All of lore.kernel.org
 help / color / mirror / Atom feed
From: Maxime Ripard <maxime@cerno.tech>
To: Stephen Boyd <sboyd@kernel.org>
Cc: Jerome Brunet <jbrunet@baylibre.com>,
	Mike Turquette <mturquette@baylibre.com>,
	linux-clk@vger.kernel.org,
	Naresh Kamboju <naresh.kamboju@linaro.org>,
	Alexander Stein <alexander.stein@ew.tq-group.com>,
	Marek Szyprowski <m.szyprowski@samsung.com>,
	Tony Lindgren <tony@atomide.com>,
	Yassine Oudjana <y.oudjana@protonmail.com>,
	Neil Armstrong <narmstrong@baylibre.com>
Subject: Re: [PATCH 22/22] clk: Prevent a clock without a rate to register
Date: Sat, 23 Apr 2022 11:17:24 +0200	[thread overview]
Message-ID: <20220423091724.crm7szplzidutxvd@houat> (raw)
In-Reply-To: <20220423044228.2AA7AC385A0@smtp.kernel.org>

[-- Attachment #1: Type: text/plain, Size: 8406 bytes --]

On Fri, Apr 22, 2022 at 09:42:26PM -0700, Stephen Boyd wrote:
> Quoting Maxime Ripard (2022-04-08 03:41:27)
> > On Fri, Apr 08, 2022 at 11:18:58AM +0200, Jerome Brunet wrote:
> > > On Fri 08 Apr 2022 at 11:10, Maxime Ripard <maxime@cerno.tech> wrote:
> > > > A rate of 0 for a clock is considered an error, as evidenced by the
> > > > documentation of clk_get_rate() and the code of clk_get_rate() and
> > > > clk_core_get_rate_nolock().
> 
> Where?
> 
> > > >
> > > > The main source of that error is if the clock is supposed to have a
> > > > parent but is orphan at the moment of the call.

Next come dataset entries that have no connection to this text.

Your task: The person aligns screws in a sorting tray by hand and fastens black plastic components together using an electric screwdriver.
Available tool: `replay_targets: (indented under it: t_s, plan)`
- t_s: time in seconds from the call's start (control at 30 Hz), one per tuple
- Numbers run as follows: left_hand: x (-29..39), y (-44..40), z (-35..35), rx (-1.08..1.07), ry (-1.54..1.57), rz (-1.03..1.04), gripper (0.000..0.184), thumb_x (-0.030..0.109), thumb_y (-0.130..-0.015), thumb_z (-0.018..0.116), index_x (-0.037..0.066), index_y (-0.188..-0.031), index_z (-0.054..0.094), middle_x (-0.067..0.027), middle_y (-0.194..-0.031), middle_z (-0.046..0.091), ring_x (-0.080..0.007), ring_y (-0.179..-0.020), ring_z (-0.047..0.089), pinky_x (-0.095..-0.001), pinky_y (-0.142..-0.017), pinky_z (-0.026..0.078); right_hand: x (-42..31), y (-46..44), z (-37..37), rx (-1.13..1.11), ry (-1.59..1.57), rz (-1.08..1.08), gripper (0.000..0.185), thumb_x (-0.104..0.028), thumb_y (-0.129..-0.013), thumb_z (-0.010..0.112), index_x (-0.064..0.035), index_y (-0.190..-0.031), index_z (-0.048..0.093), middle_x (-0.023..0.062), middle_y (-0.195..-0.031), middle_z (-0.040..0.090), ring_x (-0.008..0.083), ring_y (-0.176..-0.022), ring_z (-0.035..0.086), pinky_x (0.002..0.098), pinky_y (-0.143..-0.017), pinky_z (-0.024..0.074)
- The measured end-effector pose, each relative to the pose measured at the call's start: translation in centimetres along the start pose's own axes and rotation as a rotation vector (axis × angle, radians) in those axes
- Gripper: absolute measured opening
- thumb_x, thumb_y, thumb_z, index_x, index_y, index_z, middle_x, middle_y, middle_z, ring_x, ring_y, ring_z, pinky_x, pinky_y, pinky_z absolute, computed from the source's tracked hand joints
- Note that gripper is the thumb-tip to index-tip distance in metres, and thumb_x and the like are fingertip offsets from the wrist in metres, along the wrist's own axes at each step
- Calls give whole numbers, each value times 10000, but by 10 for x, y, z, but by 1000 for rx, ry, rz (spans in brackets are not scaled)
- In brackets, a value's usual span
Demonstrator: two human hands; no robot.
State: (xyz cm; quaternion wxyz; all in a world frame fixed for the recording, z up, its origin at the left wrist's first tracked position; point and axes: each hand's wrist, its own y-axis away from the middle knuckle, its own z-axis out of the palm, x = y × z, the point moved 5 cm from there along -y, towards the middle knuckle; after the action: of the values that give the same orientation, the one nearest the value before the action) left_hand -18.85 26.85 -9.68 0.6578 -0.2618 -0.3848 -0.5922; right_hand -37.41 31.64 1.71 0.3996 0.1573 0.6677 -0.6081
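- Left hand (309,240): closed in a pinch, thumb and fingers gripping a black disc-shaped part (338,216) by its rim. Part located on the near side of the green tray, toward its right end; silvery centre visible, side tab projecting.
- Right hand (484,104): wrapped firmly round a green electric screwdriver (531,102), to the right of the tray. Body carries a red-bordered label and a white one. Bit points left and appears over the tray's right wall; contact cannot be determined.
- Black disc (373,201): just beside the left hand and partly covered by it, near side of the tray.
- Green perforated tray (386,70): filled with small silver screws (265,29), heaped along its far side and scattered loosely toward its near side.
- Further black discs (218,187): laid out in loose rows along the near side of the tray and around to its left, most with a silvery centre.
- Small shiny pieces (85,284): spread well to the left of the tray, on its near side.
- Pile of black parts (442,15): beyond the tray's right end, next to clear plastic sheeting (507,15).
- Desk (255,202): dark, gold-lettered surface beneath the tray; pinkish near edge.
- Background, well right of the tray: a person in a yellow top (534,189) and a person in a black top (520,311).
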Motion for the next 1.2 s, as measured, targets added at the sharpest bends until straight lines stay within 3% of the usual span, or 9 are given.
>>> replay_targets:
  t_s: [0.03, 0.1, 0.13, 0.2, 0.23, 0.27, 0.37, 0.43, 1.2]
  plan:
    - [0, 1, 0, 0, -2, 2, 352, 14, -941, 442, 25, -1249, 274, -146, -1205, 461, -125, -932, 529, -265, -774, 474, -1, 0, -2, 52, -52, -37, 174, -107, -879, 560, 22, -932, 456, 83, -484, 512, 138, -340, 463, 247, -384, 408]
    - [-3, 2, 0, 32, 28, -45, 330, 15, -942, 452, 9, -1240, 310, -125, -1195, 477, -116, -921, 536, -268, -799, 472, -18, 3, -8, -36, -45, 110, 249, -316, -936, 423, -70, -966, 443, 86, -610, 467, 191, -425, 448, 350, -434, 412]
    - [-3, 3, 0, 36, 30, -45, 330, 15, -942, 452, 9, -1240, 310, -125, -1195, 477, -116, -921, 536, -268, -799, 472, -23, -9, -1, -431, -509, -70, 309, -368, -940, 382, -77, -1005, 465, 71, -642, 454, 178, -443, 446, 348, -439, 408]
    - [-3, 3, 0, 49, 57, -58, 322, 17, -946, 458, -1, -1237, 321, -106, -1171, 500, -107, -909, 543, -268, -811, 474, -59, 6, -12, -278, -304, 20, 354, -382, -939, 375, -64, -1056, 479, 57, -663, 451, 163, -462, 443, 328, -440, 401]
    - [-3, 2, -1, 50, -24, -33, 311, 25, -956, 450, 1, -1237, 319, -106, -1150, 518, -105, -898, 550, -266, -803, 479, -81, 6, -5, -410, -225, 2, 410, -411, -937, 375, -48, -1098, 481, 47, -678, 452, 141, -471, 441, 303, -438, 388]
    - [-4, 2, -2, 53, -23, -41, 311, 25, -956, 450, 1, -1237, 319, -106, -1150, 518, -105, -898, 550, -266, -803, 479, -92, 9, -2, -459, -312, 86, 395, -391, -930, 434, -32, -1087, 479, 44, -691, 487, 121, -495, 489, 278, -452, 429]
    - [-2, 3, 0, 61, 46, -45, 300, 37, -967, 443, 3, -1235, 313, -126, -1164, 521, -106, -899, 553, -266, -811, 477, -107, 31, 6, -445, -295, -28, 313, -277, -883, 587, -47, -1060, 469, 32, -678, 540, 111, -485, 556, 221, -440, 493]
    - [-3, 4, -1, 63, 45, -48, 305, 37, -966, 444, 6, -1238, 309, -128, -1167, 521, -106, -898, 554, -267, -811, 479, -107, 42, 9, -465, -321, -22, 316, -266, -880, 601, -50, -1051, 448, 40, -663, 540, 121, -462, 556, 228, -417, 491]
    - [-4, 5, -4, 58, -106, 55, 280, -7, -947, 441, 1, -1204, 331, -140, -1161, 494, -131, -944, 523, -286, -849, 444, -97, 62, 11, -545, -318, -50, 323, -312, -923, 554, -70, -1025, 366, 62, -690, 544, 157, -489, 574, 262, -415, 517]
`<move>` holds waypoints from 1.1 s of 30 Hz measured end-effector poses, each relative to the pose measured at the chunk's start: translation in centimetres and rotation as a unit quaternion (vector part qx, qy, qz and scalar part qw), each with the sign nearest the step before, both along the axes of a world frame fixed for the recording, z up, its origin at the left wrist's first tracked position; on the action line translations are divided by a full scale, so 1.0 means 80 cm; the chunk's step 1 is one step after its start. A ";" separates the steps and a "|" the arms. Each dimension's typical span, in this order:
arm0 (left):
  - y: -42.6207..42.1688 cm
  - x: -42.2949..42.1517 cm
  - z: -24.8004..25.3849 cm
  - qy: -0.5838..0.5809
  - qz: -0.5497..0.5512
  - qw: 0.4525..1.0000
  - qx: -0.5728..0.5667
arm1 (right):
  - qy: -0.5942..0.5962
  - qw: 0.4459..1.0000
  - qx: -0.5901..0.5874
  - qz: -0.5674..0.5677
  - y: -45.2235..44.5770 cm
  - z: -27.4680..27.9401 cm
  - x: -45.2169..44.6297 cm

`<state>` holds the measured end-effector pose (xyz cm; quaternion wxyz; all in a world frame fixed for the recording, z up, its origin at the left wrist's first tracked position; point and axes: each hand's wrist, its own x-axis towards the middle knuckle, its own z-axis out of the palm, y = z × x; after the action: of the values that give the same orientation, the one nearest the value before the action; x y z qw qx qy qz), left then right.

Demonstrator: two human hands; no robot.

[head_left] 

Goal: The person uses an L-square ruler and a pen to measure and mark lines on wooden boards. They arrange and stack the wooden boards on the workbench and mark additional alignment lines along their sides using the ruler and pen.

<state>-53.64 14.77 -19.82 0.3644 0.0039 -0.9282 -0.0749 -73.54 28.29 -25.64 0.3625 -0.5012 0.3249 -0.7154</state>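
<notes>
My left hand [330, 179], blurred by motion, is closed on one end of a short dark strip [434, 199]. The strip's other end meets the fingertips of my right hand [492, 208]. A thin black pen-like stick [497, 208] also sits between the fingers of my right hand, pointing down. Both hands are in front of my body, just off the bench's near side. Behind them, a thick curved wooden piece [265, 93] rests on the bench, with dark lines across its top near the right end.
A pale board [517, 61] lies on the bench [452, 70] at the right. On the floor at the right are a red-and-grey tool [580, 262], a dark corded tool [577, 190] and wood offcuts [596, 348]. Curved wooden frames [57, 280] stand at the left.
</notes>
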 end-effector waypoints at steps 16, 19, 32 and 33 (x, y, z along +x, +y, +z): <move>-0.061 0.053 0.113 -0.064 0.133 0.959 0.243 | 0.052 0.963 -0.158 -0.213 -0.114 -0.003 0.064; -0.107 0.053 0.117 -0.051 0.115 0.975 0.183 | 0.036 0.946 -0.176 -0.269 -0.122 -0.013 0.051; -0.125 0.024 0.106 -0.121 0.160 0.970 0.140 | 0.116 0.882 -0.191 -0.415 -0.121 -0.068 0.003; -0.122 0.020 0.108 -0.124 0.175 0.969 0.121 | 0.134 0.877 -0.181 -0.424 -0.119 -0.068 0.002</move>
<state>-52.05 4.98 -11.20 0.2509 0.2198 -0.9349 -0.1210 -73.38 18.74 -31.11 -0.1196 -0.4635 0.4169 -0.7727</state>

This is likely to be
> > > > transient and solved later in the life of the system as more clocks are
> > > > registered.
> > > >
> > > > The corollary is thus that if a clock is not an orphan, has a parent that
> > > > has a rate (so is not an orphan itself either) but returns a rate of 0,
> > > > something is wrong in the driver. Let's return an error in such a case.
> > > >
> > > > Signed-off-by: Maxime Ripard <maxime@cerno.tech>
> > > > ---
> > > >  drivers/clk/clk.c | 10 ++++++++++
> > > >  1 file changed, 10 insertions(+)
> > > >
> > > > diff --git a/drivers/clk/clk.c b/drivers/clk/clk.c
> > > > index 8bbb6adeeead..e8c55678da85 100644
> > > > --- a/drivers/clk/clk.c
> > > > +++ b/drivers/clk/clk.c
> > > > @@ -3773,6 +3773,16 @@ static int __clk_core_init(struct clk_core *core)
> > > >             rate = 0;
> > > >     core->rate = core->req_rate = rate;
> > > >  
> > > > +   /*
> > > > +    * If we're not an orphan clock and our parent has a rate, then
> > > > +    * if our rate is 0, something is badly broken in recalc_rate.
> > > > +    */
> > > > +   if (!core->orphan && (parent && parent->rate) && !core->rate) {
> > > > +           ret = -EINVAL;
> > > > +           pr_warn("%s: recalc_rate returned a null rate\n", core->name);
> > > > +           goto out;
> > > > +   }
> > > > +
> > > 
> > > As hinted in the cover letter, I don't really agree with that.
> > > 
> > > There are situations where we can't compute the rate. Getting invalid
> > > value in the register is one reason.
> > > 
> > > You mentioned the PLLs of the Amlogic SoCs (it is not limited to g12 - all
> > > SoCs would be affected):
> > > 
> > > https://git.kernel.org/pub/scm/linux/kernel/git/torvalds/linux.git/tree/drivers/clk/meson/clk-pll.c#n82
> > > Yes, PLL that have not been previously used (by the ROMCode or the
> > > bootloader) tend to have the value of the divider set to 0 which in
> > > invalid as it would result in a division by zero.
> > > 
> > > I don't think this is a bug. It is just what the HW is, an unlocked,
> > > uninitialized PLL. There is no problem here and the PLL can remain like
> > > that until it is needed.
> > 
> > I think the larger issue is around the semantics of clk_get_rate(), and
> > especially whether we can call it without a clk_enable(), and whether
> > returning 0 is fine.
> > 
> > The (clk.h) documentation of clk_get_rate() mentions that "This is only
> > valid once the clock source has been enabled", and it's fairly
> > ambiguous. I can see how it could be interpreted as "you need to call
> > clk_enable() before calling clk_get_rate()", but it can also be
> > interpreted as "The returned rate will only be valid once clk_enable()
> > is called".
> 
> I enjoy the ambiguity! :) This question has come up before and it
> doesn't really matter. Drivers can call clk_prepare_enable() if they
> want to be sure that clk_get_rate() is meaningful to them, or they can
> not.

Right, but that alone already removes the ambiguity :)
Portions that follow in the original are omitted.